So I wrote this code that takes in a file, filename: str
and returns the number of times each letter exists in the string in the form of ' ' .. here is my code
def letterhelper(filename):
r = list(filename)
c_r = set(r)
c_r.remove(' ')
c_r.remove(',')
c_r.remove('.')
c_r.remove('\n')
f = []
for x in c_r:
f.append([-r.count(x), x])
return f
def charHistogram(data: str):
r = open(filename)
q = r.read()
g = letterhelper(str.lower(q))
for t in sorted(g):
print(t[1], (-t[0]) * ' ')
and data is a separate file which will be opened by function letterhelper()
A sample input that data may contain is...
"My Brothers and Sisters give me stress"
So the issue is, when data
is
Lorem ipsum dolor sit amet, consectetur adipiscing
elit. Praesent ac sem lorem. Integer elementum
ultrices purus, sit amet malesuada tortor
pharetra ac. Vestibulum sapien nibh, dapibus
nec bibendum sit amet, sodales id justo.
the function correctly returns
e
t
s
i
a
m
r
u
l
n
o
c
d
p
b
g
h
j
v
None
but if data
= Someday Imma be greater than the rest
the output is
c_r.remove(',')
KeyError: ','
What changes should I make so that my code correctly returns a histogram like when data
is "Lorem ipsum ....." for all string inputs provided??
CodePudding user response:
The following would solve the problem and make is easier for you to add more characters for removal in future.
def letterhelper(filename):
r = list(filename)
c_r = set(r)
chars_to_remove = (' ', ',', '.', '\n')
for char in chars_to_remove:
if char in c_r:
c_r.remove(char)
f = []
for x in c_r:
f.append([-r.count(x), x])
return f
.
.
.
.
.
.
In case you want suggestions on your code.
def letterhelper(filename): # I GUESS you wanted the parameter here to be 'data' and not 'filename'
r = list(filename) # You don't need to convert str to list for using 'count' method
c_r = set(r)
chars_to_remove = (' ', ',', '.', '\n')
for char in chars_to_remove:
if char in c_r:
c_r.remove(char)
f = [] # You can use list comprehentions
for x in c_r:
f.append([-r.count(x), x]) # you don't need to negate the count here, you can reverse the sorted list in the function 'charHistogram'
return f
def charHistogram(data: str): # I GUESS you wanted the parameter here to be 'filename' and not 'data'
r = open(filename) # It is always a good practice to close the file as soon as you are done with it
q = r.read()
g = letterhelper(str.lower(q))
for t in sorted(g): # sorted(g, reverse=True)

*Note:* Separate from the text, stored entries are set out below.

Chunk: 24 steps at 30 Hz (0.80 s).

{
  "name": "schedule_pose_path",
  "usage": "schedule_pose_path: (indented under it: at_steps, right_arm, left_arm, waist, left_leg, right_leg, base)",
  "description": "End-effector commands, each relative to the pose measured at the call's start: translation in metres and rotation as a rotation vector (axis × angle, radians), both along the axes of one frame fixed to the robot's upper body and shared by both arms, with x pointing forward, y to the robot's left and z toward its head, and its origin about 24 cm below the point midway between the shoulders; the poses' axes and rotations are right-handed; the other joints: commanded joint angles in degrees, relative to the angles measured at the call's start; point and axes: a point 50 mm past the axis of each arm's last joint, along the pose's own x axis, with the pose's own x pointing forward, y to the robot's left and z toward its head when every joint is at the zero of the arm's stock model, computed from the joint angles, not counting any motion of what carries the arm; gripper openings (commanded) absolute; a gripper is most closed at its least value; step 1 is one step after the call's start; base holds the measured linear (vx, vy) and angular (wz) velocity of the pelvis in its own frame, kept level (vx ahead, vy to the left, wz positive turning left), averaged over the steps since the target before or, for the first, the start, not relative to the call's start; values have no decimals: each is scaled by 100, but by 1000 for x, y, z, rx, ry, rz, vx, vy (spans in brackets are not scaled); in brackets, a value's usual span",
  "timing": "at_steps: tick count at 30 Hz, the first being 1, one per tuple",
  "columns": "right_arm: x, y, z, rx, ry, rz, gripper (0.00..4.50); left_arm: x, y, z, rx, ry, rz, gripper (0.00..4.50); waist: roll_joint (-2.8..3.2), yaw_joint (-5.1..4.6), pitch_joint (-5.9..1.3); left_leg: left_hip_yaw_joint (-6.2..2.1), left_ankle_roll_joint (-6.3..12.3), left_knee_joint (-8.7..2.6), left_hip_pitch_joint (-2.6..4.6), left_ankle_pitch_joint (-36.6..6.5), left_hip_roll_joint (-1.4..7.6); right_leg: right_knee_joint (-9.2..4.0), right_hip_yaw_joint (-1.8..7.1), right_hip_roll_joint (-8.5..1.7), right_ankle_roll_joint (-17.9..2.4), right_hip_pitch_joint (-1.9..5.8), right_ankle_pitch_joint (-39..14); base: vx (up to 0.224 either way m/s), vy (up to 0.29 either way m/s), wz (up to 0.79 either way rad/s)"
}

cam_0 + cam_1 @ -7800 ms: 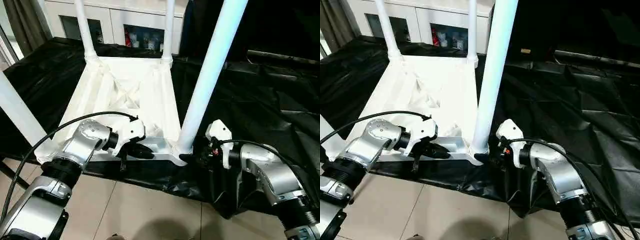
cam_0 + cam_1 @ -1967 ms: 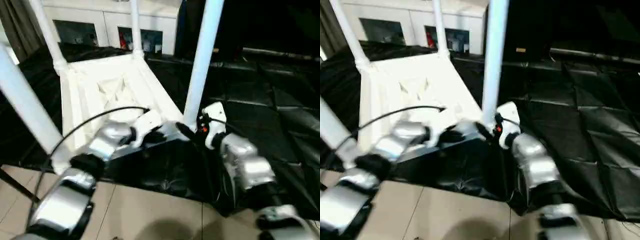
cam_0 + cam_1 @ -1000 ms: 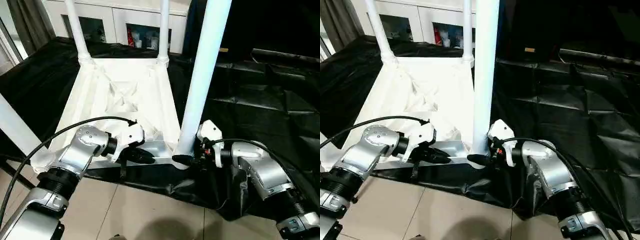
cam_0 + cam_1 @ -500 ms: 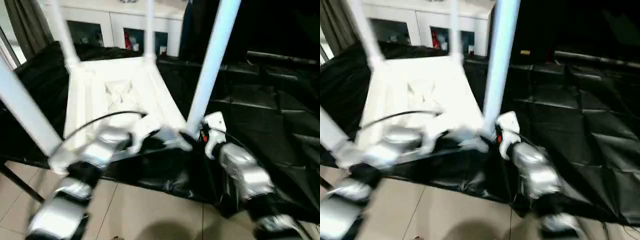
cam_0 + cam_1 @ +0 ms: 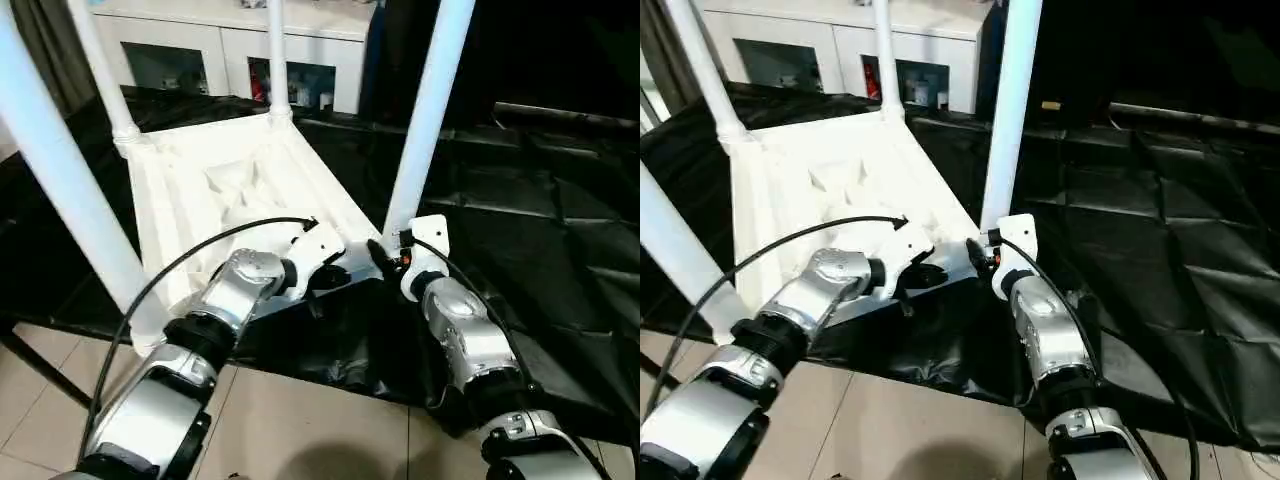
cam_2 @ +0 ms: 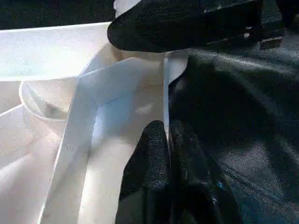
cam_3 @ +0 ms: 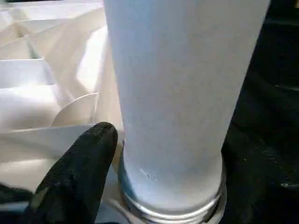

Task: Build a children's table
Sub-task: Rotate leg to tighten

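The children's table (image 5: 230, 190) lies upside down on a black sheet, ribbed underside up, with its white legs standing in the corner sockets. My left gripper (image 5: 338, 276) is at the near rim. In the left wrist view its fingers (image 6: 156, 154) are shut on the thin white rim of the table top. My right gripper (image 5: 385, 250) is at the foot of the near right leg (image 5: 420, 130). In the right wrist view that leg (image 7: 177, 93) stands between the open jaws, with one black finger (image 7: 79, 172) close beside it above the socket ring.
The black sheet (image 5: 540, 250) covers the platform under the table and hangs over its near edge above a tiled floor (image 5: 300, 420). A white cabinet with glass doors (image 5: 200, 40) stands behind. The near left leg (image 5: 70, 190) rises close beside my left arm, which carries a black cable (image 5: 180, 265).
The head view has swung, so the table now looks turned. My right forearm now reaches in from below rather than from the right. My left gripper still holds the rim.
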Motion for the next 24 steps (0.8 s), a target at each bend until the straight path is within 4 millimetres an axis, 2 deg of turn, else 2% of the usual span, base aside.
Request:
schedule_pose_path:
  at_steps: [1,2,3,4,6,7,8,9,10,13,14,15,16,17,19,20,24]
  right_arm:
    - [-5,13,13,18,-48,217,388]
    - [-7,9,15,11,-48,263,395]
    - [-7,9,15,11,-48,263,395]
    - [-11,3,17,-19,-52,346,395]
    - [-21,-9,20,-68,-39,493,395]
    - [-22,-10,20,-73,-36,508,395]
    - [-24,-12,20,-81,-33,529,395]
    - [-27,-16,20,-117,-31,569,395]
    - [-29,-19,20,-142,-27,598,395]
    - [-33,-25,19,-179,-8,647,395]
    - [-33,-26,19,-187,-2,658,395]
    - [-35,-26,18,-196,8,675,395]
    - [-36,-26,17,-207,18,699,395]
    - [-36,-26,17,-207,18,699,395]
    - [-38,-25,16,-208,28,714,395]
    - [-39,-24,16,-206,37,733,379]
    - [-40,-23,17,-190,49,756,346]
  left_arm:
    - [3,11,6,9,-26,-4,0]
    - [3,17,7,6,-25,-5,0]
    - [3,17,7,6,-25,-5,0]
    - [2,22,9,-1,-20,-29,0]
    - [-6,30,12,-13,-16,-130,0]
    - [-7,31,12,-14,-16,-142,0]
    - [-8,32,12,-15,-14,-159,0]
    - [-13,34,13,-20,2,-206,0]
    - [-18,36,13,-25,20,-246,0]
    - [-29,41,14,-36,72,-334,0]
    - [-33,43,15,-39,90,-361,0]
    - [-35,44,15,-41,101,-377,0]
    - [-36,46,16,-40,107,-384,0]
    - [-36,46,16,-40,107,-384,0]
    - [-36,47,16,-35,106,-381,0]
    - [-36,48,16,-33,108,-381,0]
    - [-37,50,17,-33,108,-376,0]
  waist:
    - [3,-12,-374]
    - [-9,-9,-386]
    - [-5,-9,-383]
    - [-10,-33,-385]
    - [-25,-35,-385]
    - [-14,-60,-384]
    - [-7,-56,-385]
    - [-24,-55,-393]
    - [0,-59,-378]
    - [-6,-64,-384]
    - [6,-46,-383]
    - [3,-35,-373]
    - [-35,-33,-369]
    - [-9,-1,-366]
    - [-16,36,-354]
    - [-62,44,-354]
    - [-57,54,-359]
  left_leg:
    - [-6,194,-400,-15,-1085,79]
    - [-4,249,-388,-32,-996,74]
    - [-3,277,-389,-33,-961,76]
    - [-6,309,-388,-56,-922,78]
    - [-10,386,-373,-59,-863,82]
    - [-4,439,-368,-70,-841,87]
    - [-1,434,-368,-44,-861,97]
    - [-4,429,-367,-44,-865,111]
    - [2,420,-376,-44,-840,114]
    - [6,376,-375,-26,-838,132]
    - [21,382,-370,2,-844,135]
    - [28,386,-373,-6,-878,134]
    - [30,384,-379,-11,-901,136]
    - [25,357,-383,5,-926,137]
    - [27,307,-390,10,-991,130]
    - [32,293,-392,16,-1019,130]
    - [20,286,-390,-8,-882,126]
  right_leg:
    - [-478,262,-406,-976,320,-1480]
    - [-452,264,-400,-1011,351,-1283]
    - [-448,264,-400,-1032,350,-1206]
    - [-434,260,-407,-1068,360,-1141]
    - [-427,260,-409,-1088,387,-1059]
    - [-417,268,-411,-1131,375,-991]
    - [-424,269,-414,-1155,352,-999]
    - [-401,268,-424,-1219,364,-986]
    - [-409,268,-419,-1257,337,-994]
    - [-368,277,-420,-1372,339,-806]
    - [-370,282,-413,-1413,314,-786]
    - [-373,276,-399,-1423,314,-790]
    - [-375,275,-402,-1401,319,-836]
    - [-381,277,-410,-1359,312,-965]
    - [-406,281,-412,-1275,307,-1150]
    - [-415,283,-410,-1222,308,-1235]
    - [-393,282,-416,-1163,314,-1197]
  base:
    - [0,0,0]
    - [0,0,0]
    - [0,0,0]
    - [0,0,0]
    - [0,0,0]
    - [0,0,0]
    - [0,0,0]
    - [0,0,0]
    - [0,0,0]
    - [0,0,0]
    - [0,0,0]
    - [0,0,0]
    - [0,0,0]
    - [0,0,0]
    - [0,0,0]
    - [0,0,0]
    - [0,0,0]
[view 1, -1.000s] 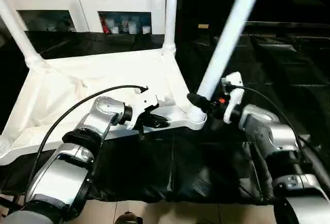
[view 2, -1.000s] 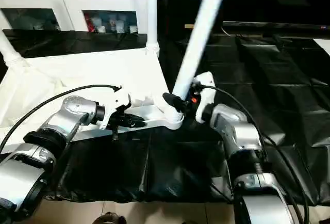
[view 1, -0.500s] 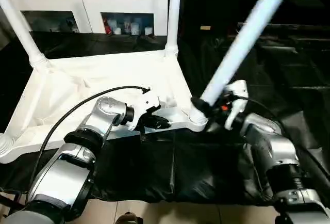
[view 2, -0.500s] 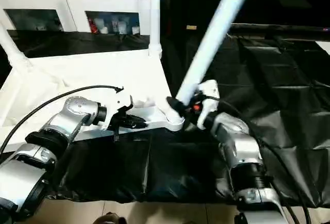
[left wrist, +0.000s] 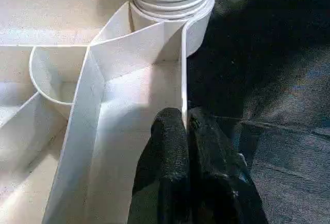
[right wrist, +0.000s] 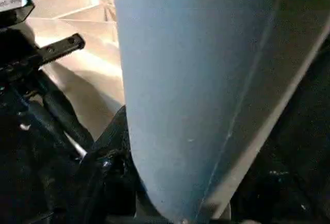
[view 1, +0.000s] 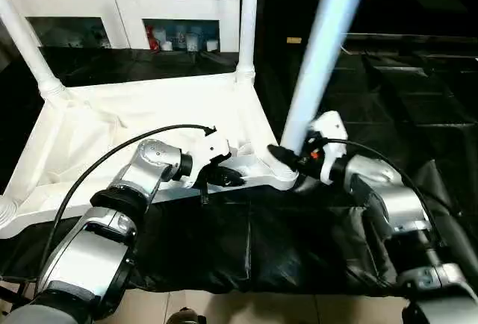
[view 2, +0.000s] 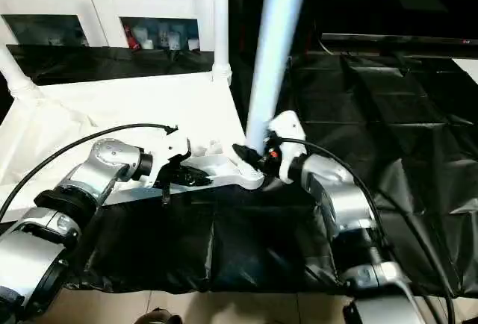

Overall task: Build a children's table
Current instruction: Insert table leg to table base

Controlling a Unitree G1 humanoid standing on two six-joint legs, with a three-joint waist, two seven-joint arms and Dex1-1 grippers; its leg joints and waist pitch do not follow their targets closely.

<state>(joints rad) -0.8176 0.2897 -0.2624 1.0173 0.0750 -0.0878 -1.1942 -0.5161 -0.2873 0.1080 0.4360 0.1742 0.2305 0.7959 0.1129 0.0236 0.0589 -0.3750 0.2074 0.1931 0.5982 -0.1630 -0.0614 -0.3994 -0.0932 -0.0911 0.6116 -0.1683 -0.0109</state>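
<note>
The white tabletop [view 1: 112, 137] lies upside down on black sheeting, ribbed underside up. Two white legs [view 1: 246, 18] stand in its far corner sockets. A third leg [view 1: 321, 48] rises from the near right corner socket [view 1: 280, 175], leaning slightly right. My right gripper [view 1: 287, 158] is shut on the base of this leg, just above the socket. In the right wrist view the leg [right wrist: 196, 95] looms close, with a black finger [right wrist: 111, 136] against it. My left gripper [view 1: 224, 177] is shut on the tabletop's near rim, its fingers [left wrist: 170, 146] pinching the thin rim wall [left wrist: 183, 79].
A white cabinet with glass doors [view 1: 134, 10] stands behind the tabletop. Black sheeting [view 1: 246, 242] covers the work surface and spreads far to the right. Pale floor tiles [view 1: 224, 309] show at the near edge. A ribbed socket [view 1: 4, 212] sits at the tabletop's near left corner.
The leg in my right gripper swung from a strong rightward lean to nearly upright, and my right wrist turned with it. My left gripper kept its pinch on the rim.
</note>
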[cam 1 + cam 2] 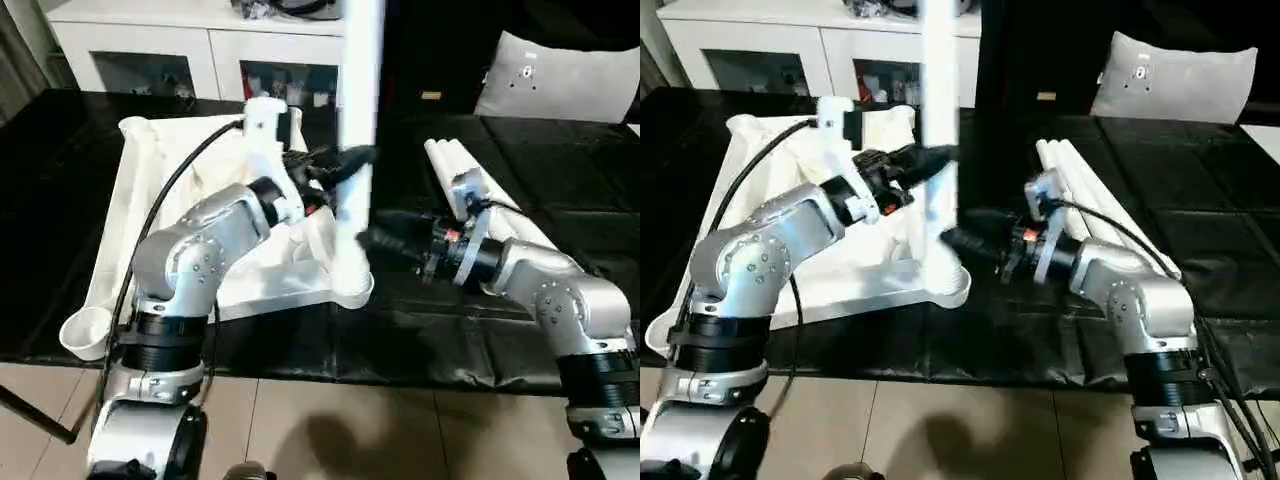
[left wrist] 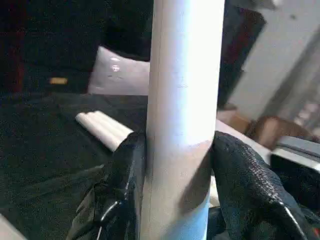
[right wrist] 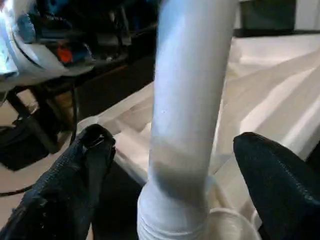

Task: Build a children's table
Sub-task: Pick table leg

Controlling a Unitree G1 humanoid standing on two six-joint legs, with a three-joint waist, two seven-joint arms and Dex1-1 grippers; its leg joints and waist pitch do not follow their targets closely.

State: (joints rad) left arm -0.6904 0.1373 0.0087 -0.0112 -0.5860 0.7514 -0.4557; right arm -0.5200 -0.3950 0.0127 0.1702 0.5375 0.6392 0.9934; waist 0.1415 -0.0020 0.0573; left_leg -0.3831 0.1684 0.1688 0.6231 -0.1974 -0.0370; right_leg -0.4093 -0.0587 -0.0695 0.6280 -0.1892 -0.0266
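Observation:
The white table top [image 1: 135, 175] lies upside down on the black mat, ribbed underside up. One white leg [image 1: 358, 80] stands upright in the top's near right corner socket [image 3: 227, 227]. My left gripper [image 1: 350, 165] is shut on that leg about halfway up, and both black fingers [image 2: 125, 175] press its sides. Lower down, my right gripper [image 1: 368, 240] is open. Its fingers [image 3: 80, 170] stand apart on either side of the leg's base without touching it. Loose white legs [image 1: 470, 170] lie side by side behind my right arm.
An open round socket [image 1: 88, 330] shows at the top's near left corner. A grey cushion [image 1: 555, 85] rests at the back right, and a white cabinet [image 1: 200, 50] with glass doors stands behind. A black cable [image 1: 165, 195] runs over my left arm. Tiled floor lies in front of the mat.

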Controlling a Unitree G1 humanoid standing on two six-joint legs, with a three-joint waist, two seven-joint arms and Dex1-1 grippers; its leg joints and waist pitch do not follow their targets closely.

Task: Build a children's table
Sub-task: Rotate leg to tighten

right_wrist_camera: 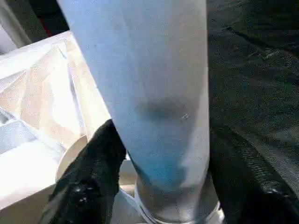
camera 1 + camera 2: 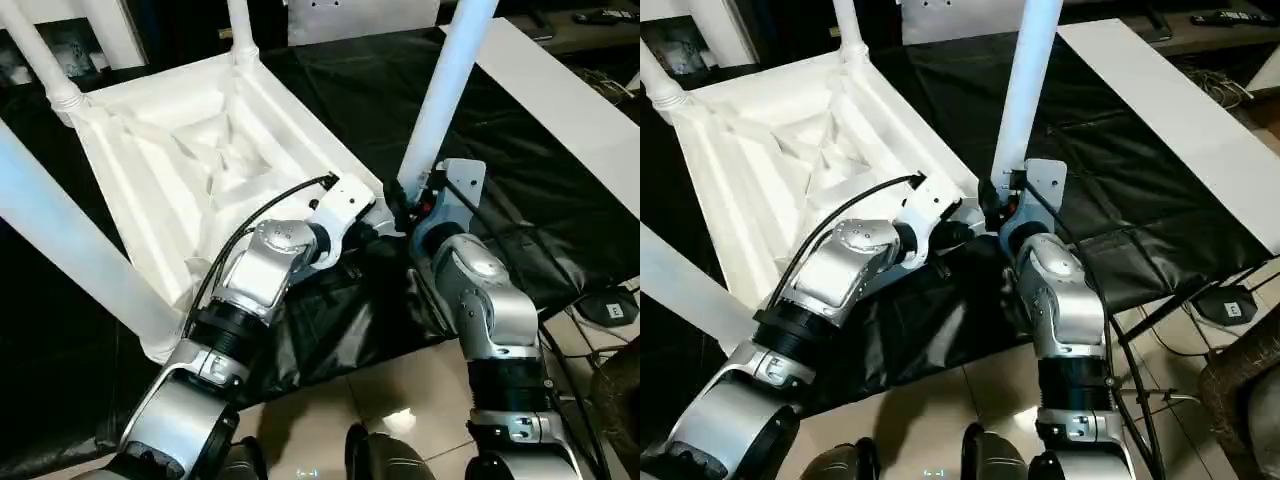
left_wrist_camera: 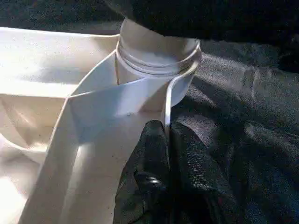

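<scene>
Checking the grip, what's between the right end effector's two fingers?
The table leg: in the right wrist view a black finger sits on each side of it, just above the corner socket.

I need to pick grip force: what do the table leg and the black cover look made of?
The leg looks like smooth white molded plastic, with a soft sheen and a ridged collar at its base. The cover looks like thin glossy plastic sheeting or coated fabric: it wrinkles and glints.

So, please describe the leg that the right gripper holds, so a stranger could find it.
Find the white table top lying ribs-up on the black cover. At its corner nearest the robot, one white leg rises from its socket. Unlike the other legs, it has the right gripper around its base.
</scene>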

print(t[1], (-t[0]) * ' ') # t[0] * ' '
The following is what I could come up with.
def letterhelper(data: str):
chars_to_remove = (" ", ",", ".", "\n")
# f = []
# for x in set(data):
# if x not in chars_to_remove:
# f.append((data.count(x), x))
# The list comprehention in the next line does exactly the same thing as the for loop above
f = [(data.count(x), x) for x in set(data) if x not in chars_to_remove]
return f
def charHistogram(filename: str):
# r = open(filename)
# q = r.read()
# r.close()
# The with statement in the next line does exactly the same thing as the 3 lines above
with open(filename) as r:
q = r.read()
g = letterhelper(str.lower(q)) # q.lower() will also work
for t in sorted(g, reverse=True): # this will sort the list in descending order
print(t[1], t[0] * " ")
CodePudding user response:
Easy:
if ',' in c_r:
c_r.remove(',')
That should be an efficient operation.